On the other hand, the percentages drop dramatically for biological fathers who don’t live in the home. About 29 percent of fathers living apart from their preschool-age children reported playing with them several times a week, while 81 percent of fathers living with their preschool children said they played with them as much as every day.
Peter Gray, a University of Nevada, Las Vegas associate professor of anthropology and co-author of “Fatherhood: Evolution and Human Paternal Behavior,” (Harvard University Press, 2012), noted that there is a kind of division taking place in which there are “really highly invested dads” who are spending more time with their children, while other dads are drifting away.
“There is economic inequality so a lot of fathers struggle to make ends meet … and that serves as a risk to stability in a partnership, including the ability of those males to contribute to their kids,” he said.
At the same time, because of the growing rates of divorce and childbirth out of wedlock, the percentage of fathers not living with their children has continued to grow, with more than one-in-four fathers currently living apart from their children, according to statistics.
Vincent DiCaro, vice president of development and communication for the National Fatherhood Initiative, in fact, calls today “kind of the best and worst of times” for fatherhood.
“I really feel like the extremes are getting more extreme. … There’s 24 million kids living in father-absent homes, probably only a third have any meaningful contact with their fathers and the other two-thirds don’t,” he said.
Getting involved in a child’s life, whether a father lives in the home or not, doesn’t have to be complicated. Fathers can start to make those emotional connections by reading to their children, for example, chatting during rides in the car, sharing tastes in music and simply talking about their day, the experts noted. In addition to one-on-one time with children, the relationship with Mom is crucial. Cooperative parenting, in fact, strongly correlates with a greater degree of involvement from Dad and confidence in his own parenting skills, according to studies. A toxic relationship, whether the family is intact or living apart, can be detrimental to a child on many levels.
Eric Vollmer, a 36-year-old Boulder City dad with two young children, points to the experiences with the male role models in his life, including his dad, grandfather and father-in-law, as the blueprints for his own fathering.

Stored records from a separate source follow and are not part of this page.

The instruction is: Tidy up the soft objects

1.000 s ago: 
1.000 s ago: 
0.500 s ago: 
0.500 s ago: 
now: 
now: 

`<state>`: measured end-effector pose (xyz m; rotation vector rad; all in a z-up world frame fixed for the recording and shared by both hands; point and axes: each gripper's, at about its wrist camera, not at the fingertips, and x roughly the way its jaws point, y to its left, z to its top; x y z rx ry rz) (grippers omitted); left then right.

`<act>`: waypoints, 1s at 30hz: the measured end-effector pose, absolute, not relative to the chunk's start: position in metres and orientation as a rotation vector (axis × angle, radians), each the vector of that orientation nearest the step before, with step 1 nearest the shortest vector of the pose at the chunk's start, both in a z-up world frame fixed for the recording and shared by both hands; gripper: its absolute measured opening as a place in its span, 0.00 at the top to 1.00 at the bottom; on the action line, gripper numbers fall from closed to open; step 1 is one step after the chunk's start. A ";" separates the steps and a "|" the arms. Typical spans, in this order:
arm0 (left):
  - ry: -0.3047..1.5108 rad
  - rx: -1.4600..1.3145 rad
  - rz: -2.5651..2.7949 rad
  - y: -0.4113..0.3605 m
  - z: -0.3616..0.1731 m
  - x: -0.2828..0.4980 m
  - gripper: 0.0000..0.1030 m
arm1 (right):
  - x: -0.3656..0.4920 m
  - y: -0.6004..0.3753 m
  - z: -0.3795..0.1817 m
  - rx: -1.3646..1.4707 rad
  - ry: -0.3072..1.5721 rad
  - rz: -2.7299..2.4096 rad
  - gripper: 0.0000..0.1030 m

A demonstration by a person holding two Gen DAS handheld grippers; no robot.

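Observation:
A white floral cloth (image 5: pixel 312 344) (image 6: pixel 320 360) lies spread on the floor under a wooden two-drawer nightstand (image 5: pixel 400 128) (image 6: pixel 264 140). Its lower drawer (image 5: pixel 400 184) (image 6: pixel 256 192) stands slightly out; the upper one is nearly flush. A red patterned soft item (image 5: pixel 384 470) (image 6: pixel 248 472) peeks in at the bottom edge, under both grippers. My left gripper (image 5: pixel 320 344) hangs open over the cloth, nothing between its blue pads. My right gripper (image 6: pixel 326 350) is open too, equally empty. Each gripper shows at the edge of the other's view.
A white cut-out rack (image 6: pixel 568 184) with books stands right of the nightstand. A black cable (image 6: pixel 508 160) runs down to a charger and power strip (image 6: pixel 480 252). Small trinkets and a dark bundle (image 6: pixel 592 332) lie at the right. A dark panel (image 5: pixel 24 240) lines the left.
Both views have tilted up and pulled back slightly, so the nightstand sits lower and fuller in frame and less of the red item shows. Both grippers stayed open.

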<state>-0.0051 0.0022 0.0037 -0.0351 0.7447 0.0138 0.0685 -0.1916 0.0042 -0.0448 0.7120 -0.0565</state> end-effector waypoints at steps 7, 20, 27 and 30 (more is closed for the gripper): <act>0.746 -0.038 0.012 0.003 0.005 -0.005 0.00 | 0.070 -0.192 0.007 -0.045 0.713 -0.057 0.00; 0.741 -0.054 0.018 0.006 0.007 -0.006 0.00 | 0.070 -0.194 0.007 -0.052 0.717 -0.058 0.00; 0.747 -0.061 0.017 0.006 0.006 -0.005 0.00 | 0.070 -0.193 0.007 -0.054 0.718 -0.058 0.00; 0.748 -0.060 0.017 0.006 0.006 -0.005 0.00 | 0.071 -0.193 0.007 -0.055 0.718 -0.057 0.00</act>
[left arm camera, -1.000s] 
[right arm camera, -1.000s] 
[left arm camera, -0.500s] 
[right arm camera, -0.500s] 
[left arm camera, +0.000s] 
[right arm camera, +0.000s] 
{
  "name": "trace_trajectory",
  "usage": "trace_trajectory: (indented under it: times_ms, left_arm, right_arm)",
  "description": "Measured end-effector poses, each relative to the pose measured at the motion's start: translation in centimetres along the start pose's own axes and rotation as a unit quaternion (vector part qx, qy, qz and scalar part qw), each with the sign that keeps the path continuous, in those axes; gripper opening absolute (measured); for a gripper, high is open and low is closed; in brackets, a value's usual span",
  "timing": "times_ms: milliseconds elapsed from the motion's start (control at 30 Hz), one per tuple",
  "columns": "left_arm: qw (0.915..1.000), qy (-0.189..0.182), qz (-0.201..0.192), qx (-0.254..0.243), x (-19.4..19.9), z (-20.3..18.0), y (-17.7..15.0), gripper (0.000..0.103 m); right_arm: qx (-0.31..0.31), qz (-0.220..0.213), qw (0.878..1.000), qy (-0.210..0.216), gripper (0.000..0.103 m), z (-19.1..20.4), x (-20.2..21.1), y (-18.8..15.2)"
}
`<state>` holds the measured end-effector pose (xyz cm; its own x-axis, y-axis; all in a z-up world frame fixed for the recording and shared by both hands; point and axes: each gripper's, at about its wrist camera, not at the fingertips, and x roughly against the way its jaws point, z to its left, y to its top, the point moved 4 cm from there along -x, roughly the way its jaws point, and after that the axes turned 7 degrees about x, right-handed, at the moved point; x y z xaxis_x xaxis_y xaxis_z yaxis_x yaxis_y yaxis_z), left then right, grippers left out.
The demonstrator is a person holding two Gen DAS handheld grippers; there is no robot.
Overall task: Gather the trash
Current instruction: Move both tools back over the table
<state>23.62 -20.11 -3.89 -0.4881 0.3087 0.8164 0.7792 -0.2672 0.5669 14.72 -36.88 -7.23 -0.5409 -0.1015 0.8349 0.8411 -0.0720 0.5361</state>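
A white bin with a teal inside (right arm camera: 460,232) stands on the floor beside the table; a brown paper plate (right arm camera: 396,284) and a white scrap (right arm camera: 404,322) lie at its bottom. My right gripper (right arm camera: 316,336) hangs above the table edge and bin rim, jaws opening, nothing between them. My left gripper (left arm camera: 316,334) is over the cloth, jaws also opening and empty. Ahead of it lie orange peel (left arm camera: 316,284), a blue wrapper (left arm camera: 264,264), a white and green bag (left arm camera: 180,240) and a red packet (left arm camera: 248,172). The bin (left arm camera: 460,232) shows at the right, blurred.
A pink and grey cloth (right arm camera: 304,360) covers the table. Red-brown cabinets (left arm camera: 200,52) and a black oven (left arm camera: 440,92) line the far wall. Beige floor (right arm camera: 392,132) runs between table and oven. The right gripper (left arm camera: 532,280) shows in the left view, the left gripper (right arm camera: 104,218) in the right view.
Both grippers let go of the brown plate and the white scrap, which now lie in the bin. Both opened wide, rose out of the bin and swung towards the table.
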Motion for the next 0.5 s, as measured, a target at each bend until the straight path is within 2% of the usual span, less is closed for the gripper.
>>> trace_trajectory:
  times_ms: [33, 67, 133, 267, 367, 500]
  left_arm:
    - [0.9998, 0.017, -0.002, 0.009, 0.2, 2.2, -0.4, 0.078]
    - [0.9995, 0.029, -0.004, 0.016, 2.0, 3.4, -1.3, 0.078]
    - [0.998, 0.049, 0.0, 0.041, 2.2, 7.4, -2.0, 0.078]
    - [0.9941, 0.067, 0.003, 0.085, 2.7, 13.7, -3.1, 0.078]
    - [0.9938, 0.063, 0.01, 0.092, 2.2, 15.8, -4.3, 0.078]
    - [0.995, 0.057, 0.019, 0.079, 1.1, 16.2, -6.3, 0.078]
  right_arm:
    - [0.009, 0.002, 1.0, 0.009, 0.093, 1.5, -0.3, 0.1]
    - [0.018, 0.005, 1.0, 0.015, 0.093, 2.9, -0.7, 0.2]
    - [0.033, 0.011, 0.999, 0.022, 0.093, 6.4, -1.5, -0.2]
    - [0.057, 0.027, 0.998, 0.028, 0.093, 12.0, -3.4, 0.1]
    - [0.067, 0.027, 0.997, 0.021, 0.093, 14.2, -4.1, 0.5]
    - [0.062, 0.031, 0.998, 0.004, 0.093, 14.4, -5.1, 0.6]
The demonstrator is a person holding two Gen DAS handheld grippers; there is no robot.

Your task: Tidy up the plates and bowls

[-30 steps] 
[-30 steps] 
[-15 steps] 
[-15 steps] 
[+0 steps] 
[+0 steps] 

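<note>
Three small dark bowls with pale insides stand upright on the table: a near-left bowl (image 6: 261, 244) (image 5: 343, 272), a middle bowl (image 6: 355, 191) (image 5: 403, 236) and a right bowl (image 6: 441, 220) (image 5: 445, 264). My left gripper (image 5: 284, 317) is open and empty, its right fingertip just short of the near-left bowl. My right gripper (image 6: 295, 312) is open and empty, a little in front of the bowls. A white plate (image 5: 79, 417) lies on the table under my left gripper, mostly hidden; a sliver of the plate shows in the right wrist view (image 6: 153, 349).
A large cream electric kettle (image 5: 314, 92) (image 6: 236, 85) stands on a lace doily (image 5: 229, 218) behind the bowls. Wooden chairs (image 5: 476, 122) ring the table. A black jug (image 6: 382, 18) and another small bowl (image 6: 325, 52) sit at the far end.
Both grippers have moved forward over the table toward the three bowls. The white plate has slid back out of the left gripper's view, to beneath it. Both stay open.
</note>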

Among the “old school” qualities they passed on are a love for the outdoors and the satisfaction of putting in a hard day’s work, qualities he hopes to encourage in his own children.
He is fortunate, he said, because his job as a locksmith with the Clark County School District means a work schedule that frees him up in the late afternoons and evenings. He uses the time to volunteer as a Cub Scouts master, help coach his 9-year-old son’s baseball team, and shuttle his 6-year-old daughter to gymnastics lessons and T-ball.
It is precious time with his children that can’t be replaced, he said, and he knows they will benefit in the long run. But there are other payoffs as well.
“Every day when I see my kids and when they tell me they love me, when they say it to me because I’ve spent all this time with them and everything, it feels like they really, really truly mean it … and I don’t think you can forget that,” he said.